__Source material__:
=== Section Start ===

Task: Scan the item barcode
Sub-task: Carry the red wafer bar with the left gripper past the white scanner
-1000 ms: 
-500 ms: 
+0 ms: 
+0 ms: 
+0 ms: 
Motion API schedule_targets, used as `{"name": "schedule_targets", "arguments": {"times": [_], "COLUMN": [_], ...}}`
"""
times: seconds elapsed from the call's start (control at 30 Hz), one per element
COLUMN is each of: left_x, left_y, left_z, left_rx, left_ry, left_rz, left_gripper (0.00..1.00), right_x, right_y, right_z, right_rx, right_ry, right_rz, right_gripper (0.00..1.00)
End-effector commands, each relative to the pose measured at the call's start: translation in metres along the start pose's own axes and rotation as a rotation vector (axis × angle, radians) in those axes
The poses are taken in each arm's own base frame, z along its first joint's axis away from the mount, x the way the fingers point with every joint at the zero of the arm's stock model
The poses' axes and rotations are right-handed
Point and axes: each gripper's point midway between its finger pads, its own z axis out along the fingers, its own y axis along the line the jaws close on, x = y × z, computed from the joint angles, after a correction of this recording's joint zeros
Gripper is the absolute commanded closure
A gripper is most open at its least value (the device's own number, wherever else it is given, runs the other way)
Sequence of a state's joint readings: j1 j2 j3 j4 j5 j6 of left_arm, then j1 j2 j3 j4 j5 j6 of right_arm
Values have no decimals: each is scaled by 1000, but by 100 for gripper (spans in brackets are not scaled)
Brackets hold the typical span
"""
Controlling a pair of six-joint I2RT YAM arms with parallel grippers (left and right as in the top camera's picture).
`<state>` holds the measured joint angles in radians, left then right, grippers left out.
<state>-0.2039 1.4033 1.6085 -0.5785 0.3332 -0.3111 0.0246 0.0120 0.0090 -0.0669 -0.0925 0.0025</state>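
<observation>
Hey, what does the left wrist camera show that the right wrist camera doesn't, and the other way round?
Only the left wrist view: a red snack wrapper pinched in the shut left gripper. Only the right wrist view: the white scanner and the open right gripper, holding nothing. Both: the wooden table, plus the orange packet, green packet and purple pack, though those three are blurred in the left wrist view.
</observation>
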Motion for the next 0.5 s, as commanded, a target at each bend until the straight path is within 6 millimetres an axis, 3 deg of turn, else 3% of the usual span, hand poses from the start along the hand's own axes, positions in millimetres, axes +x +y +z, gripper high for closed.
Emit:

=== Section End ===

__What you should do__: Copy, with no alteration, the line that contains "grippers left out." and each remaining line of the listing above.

__Reply__:
`<state>` holds the measured joint angles in radians, left then right, grippers left out.
<state>-0.2039 1.4033 1.6085 -0.5785 0.3332 -0.3111 0.0246 0.0120 0.0090 -0.0669 -0.0925 0.0025</state>
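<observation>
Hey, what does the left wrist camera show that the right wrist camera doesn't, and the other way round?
Only the left wrist view: a red snack wrapper pinched in the shut left gripper. Only the right wrist view: the white scanner and the open right gripper, holding nothing. Both: the wooden table, plus the orange packet, green packet and purple pack, though those three are blurred in the left wrist view.
</observation>
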Motion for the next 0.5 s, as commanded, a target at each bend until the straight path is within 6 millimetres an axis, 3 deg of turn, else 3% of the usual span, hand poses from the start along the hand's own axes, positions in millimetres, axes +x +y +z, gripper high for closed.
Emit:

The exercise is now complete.